Aderholt also has taken a strong stance against what he views as excessive government spending but went against much of his party over the issue of congressional earmarks. Many Republicans within Congress sought to end the practice, hoping to curb government spending, but he joined a bi-partisan effort in 2010 helping to pass a bill that placed only a temporary moratorium on the practice. Aderholt has since maintained that earmarks are essential to the functioning of government and has fought efforts to make the moratorium permanent.
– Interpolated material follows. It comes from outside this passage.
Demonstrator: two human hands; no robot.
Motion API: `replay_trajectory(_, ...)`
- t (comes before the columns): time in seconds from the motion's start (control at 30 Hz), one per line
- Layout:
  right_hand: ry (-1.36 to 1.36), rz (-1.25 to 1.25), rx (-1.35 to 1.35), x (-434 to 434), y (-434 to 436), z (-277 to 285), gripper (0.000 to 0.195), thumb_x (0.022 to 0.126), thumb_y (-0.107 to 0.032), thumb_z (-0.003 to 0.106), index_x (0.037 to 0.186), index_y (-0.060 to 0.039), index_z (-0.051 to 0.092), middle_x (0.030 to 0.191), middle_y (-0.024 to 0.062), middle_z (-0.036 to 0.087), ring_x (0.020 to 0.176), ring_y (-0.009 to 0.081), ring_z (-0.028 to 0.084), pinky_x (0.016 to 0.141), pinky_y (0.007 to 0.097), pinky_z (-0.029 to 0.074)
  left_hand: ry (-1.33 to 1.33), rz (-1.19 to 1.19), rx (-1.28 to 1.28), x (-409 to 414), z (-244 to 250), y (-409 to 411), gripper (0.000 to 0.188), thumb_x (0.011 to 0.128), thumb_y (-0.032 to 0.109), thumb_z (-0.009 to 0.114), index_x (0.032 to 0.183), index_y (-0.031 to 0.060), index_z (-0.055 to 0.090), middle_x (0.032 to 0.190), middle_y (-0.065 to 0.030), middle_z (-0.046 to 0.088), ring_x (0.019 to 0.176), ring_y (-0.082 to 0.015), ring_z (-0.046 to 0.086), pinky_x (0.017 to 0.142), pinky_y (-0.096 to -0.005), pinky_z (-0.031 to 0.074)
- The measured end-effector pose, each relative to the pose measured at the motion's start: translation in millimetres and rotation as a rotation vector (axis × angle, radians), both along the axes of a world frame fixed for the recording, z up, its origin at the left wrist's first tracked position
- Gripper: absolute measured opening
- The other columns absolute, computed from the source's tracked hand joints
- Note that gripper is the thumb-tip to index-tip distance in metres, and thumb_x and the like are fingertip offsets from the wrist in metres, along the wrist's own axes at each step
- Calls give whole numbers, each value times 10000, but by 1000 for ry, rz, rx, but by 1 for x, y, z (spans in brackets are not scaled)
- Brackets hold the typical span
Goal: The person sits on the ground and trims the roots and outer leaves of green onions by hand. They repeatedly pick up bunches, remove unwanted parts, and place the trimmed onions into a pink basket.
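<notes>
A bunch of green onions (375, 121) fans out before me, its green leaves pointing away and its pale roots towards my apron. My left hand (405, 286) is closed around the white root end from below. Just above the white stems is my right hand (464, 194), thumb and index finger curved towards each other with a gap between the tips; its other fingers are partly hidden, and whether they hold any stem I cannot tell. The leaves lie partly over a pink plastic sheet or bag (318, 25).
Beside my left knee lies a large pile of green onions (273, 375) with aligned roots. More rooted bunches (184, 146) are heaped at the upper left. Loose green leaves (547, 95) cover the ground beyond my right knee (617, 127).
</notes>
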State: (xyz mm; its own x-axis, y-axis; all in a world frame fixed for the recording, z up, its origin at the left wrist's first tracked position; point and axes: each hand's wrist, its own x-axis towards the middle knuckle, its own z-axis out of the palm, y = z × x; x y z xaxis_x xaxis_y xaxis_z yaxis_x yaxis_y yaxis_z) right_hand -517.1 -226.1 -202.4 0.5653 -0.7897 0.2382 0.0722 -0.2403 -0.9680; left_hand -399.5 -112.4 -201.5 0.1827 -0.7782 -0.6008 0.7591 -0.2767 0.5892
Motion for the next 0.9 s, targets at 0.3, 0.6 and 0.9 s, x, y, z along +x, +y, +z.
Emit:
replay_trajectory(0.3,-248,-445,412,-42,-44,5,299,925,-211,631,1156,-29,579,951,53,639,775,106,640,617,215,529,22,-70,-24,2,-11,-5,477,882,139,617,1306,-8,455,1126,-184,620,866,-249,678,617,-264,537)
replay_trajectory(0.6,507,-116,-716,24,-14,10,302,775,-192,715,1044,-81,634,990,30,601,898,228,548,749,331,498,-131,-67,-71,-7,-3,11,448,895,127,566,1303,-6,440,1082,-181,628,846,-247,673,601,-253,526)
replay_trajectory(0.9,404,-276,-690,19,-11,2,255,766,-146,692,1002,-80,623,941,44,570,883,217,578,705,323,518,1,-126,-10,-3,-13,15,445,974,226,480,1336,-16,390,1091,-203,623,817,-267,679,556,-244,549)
Indeed, Aderholt has used his position on the House Appropriation Committee to secure millions in federal funds for infrastructure, industries, and institutions within his district. In 2000, he sought and received $100 million for a highway improvement plan known as Corridor X to make road improvements between Birmingham and Memphis, Tennessee. In 2000, after the closing of a Gulf States Steel Corporation plant in Gadsden, Etowah County, Aderholt backed legislation guaranteeing loans for steel companies within the United States. His support of infrastructure within his district and his continued backing of steel companies has garnered support from labor unions such as the AFL-CIO, which has contributed to his campaign. Aderholt has also supported the National Aeronautics and Space Administration's Marshall Space Flight Center in Huntsville. In 2010, he unsuccessfully fought to retain funding for NASA's Constellation human space flight program, which would have relied on major components built at the center and research from the University of Alabama in Huntsville. Aderholt safeguarded industries in Alabama that were threatened by low import duties, such as a sleeping bag manufacturer in Fort Payne, DeKalb County, in 2010 and the city's sock industry in 2005. Throughout his career, he has maintained a supportive stance for Alabama's agriculture industry, including legislation for drought relief. In 2012, his campaign office was fined $13,000 by the Federal Election Commission for inaccurately reporting campaign expenses from 2006 to 2010. In 2014, he was re-elected by a wide margin.